> **Description of the task**: Lines before the one containing "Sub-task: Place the" are left out; return that line and every line after it exactly, through the end of the data below.

> **Extracted data entries**:
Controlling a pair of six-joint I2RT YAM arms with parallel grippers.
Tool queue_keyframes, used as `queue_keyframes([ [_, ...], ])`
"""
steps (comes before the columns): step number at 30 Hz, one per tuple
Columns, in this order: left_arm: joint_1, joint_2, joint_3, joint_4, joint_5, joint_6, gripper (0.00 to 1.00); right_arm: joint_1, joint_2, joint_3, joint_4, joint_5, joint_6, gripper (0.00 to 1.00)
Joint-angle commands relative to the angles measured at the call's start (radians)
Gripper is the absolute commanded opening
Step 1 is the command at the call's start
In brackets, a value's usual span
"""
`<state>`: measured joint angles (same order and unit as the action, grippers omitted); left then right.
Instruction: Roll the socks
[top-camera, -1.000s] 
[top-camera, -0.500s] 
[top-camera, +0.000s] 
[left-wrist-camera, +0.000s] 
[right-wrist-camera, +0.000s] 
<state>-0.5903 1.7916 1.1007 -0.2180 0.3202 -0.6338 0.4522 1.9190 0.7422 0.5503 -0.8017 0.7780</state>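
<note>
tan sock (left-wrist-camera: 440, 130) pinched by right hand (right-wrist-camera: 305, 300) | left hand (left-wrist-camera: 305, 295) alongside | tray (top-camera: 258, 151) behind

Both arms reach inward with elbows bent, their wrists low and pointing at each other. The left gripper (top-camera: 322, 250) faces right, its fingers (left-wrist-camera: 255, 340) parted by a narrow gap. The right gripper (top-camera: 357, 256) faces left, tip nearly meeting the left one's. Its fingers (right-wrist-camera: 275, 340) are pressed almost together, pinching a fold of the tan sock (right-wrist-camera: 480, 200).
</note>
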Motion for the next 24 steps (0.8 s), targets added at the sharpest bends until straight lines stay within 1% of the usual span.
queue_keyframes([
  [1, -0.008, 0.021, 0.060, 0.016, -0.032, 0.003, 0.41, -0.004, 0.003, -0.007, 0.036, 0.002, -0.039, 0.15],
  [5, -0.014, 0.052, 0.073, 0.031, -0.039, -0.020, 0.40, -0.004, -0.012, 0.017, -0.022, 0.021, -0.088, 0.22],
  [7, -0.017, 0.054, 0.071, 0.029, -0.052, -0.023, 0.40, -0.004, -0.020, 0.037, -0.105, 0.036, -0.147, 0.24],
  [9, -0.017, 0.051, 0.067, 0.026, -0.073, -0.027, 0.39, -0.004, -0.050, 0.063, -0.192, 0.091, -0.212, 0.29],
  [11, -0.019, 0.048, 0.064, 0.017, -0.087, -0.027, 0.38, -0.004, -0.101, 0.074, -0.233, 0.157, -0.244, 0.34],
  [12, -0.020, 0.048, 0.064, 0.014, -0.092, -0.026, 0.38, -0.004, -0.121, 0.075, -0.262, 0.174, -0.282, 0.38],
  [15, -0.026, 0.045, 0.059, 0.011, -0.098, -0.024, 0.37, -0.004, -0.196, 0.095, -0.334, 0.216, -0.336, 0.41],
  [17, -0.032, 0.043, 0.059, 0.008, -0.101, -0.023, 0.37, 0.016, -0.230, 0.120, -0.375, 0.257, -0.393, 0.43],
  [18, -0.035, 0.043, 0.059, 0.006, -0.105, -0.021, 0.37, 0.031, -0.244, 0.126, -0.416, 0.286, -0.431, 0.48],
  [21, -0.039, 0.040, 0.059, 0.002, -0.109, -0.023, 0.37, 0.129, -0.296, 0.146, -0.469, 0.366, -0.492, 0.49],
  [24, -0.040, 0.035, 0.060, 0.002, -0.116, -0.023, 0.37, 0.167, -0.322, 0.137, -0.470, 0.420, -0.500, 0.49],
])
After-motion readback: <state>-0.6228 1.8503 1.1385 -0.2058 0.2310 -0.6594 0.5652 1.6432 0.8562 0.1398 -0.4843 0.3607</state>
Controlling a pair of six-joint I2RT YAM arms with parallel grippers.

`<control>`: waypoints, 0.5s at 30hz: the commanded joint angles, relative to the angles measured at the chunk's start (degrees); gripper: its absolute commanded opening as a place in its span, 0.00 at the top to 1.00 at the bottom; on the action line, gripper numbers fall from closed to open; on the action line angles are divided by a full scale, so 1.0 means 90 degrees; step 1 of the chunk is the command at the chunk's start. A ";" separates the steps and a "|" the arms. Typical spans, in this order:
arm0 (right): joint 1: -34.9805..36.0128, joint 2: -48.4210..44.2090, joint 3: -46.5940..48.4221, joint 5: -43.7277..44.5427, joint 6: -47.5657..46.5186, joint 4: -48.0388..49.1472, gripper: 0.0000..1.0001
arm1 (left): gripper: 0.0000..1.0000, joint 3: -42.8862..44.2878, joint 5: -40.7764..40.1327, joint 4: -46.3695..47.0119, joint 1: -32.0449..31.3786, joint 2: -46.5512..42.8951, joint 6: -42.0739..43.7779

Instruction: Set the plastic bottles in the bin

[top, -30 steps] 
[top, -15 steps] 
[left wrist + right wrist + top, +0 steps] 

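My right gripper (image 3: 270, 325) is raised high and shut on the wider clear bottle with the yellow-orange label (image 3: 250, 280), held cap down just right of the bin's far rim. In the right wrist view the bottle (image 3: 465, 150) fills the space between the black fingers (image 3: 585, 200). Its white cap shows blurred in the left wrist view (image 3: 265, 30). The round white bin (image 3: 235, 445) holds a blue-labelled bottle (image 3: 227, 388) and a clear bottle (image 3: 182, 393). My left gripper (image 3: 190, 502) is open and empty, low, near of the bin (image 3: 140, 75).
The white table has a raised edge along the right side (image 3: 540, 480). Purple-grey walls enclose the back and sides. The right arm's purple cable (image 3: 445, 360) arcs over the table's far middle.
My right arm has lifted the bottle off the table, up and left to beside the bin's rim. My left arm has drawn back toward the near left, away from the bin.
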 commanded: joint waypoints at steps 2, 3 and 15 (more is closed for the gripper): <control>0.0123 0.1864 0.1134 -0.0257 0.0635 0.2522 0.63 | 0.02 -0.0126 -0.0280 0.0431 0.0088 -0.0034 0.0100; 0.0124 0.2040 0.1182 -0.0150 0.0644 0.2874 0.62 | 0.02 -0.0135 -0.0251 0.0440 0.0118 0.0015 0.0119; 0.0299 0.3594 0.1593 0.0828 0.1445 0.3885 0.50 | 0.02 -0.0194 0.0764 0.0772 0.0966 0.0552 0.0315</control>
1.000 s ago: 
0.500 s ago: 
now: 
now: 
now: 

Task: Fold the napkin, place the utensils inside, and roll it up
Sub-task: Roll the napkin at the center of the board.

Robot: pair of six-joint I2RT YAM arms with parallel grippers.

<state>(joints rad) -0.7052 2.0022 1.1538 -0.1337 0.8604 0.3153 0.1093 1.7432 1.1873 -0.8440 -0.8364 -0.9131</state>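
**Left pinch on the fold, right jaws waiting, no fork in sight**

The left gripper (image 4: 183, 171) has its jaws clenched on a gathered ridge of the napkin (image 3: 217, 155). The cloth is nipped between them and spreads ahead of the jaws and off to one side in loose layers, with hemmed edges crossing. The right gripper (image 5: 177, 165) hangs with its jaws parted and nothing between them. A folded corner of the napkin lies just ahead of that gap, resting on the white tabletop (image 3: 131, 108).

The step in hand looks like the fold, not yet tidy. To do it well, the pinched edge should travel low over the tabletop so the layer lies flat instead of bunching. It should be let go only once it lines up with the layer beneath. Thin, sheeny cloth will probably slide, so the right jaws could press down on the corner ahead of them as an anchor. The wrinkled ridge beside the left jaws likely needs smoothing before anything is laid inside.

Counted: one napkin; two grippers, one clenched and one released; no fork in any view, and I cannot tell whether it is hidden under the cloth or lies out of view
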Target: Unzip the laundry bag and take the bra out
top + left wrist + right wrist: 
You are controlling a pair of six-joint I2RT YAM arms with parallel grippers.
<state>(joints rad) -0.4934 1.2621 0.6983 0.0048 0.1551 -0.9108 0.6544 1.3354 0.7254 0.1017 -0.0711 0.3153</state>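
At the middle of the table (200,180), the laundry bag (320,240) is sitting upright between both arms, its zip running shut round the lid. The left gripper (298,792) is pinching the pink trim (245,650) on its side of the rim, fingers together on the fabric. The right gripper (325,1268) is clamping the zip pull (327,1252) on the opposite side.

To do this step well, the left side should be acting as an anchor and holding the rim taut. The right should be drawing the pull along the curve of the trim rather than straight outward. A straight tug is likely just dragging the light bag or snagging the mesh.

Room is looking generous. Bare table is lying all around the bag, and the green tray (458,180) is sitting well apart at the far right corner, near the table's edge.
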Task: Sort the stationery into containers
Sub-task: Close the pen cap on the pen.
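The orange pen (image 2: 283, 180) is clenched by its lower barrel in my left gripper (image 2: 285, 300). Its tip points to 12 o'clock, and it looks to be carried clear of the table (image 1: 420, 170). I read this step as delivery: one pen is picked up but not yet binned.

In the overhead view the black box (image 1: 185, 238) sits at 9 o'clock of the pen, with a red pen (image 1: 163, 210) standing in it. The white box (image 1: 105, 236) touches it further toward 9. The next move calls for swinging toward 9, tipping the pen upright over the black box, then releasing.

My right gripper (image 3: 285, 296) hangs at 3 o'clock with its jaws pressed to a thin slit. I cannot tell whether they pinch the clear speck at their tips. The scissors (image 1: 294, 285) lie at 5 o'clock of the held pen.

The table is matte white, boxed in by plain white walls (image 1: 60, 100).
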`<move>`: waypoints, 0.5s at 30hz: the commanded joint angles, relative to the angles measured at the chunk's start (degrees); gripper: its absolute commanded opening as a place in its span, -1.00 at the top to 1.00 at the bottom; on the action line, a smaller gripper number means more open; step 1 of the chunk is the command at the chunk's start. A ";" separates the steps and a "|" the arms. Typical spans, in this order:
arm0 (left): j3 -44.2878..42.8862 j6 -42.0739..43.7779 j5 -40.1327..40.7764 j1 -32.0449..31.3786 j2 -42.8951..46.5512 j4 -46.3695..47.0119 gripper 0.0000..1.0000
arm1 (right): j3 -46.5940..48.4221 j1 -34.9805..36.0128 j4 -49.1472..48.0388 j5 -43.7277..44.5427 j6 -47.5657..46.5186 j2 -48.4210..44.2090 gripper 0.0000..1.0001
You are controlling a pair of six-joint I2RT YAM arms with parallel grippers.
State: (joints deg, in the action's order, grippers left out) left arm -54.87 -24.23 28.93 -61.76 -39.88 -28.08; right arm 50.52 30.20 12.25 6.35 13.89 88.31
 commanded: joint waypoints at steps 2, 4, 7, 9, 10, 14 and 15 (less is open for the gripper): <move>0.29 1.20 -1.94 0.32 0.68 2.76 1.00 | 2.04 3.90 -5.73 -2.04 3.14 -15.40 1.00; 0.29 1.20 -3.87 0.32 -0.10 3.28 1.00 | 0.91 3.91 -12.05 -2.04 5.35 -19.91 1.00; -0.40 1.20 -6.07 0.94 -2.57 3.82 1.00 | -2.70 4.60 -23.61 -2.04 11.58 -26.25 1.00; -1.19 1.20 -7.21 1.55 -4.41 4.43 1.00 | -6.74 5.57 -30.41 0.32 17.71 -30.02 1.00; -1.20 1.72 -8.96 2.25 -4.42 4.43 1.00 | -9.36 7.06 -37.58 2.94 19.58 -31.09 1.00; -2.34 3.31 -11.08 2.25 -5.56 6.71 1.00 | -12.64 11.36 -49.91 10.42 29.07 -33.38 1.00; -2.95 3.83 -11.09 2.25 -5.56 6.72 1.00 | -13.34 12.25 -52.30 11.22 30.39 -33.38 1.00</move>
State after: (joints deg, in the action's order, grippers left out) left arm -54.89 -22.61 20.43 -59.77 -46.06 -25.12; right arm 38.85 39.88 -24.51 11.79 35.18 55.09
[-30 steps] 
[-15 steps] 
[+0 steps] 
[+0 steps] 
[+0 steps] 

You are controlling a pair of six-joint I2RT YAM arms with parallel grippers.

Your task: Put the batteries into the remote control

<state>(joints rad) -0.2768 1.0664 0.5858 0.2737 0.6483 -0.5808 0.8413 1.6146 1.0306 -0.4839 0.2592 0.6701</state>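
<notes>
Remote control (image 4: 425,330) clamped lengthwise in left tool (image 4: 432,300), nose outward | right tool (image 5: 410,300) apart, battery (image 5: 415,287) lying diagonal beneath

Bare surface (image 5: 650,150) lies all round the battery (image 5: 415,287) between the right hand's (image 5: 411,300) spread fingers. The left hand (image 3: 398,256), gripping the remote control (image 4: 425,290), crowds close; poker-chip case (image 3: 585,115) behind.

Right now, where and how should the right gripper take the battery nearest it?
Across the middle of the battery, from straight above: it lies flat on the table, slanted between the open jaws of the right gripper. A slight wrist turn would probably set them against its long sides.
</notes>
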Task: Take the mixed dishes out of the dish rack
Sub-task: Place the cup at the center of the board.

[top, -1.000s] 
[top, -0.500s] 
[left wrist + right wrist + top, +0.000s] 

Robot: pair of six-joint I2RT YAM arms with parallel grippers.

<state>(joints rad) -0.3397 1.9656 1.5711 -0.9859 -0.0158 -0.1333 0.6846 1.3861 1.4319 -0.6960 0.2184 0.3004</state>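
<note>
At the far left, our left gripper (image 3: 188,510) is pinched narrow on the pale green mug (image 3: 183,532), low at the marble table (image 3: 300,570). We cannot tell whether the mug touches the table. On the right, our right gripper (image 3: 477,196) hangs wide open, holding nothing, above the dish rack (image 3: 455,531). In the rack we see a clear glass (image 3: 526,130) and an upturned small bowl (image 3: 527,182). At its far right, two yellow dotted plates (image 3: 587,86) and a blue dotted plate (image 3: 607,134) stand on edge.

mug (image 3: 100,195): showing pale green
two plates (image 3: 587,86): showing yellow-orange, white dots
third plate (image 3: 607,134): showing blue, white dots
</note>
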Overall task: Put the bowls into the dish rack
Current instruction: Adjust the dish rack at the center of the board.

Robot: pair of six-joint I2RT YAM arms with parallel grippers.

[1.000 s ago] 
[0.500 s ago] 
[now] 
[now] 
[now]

> **Result of the task**:
Sub-task: Place the cup at the center of the board.

[top, -1.000s] 
[top, -0.500s] 
[left wrist + right wrist + top, +0.000s] 

Robot: pair of six-joint I2RT YAM arms with parallel grippers.

<state>(joints rad) -0.3397 1.9656 1.5711 -0.9859 -0.0158 -0.1333 0.6846 1.3861 1.4319 -0.6960 0.2184 0.3004</state>
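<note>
At the far left, our left gripper (image 3: 188,510) is pinched narrow on the pale green mug (image 3: 183,532), low at the marble table (image 3: 300,570). We cannot tell whether the mug touches the table. On the right, our right gripper (image 3: 477,196) hangs wide open, holding nothing, above the dish rack (image 3: 455,531). In the rack we see a clear glass (image 3: 526,130) and an upturned small bowl (image 3: 527,182). At its far right, two yellow dotted plates (image 3: 587,86) and a blue dotted plate (image 3: 607,134) stand on edge.

mug (image 3: 100,195): showing pale green
two plates (image 3: 587,86): showing yellow-orange, white dots
third plate (image 3: 607,134): showing blue, white dots
</note>
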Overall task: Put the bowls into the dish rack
Current instruction: Adjust the dish rack at the center of the board.

Robot: pair of six-joint I2RT YAM arms with parallel grippers.

[1.000 s ago] 
[0.500 s ago] 
[now] 
[now] 
[now]

That was the complete answer.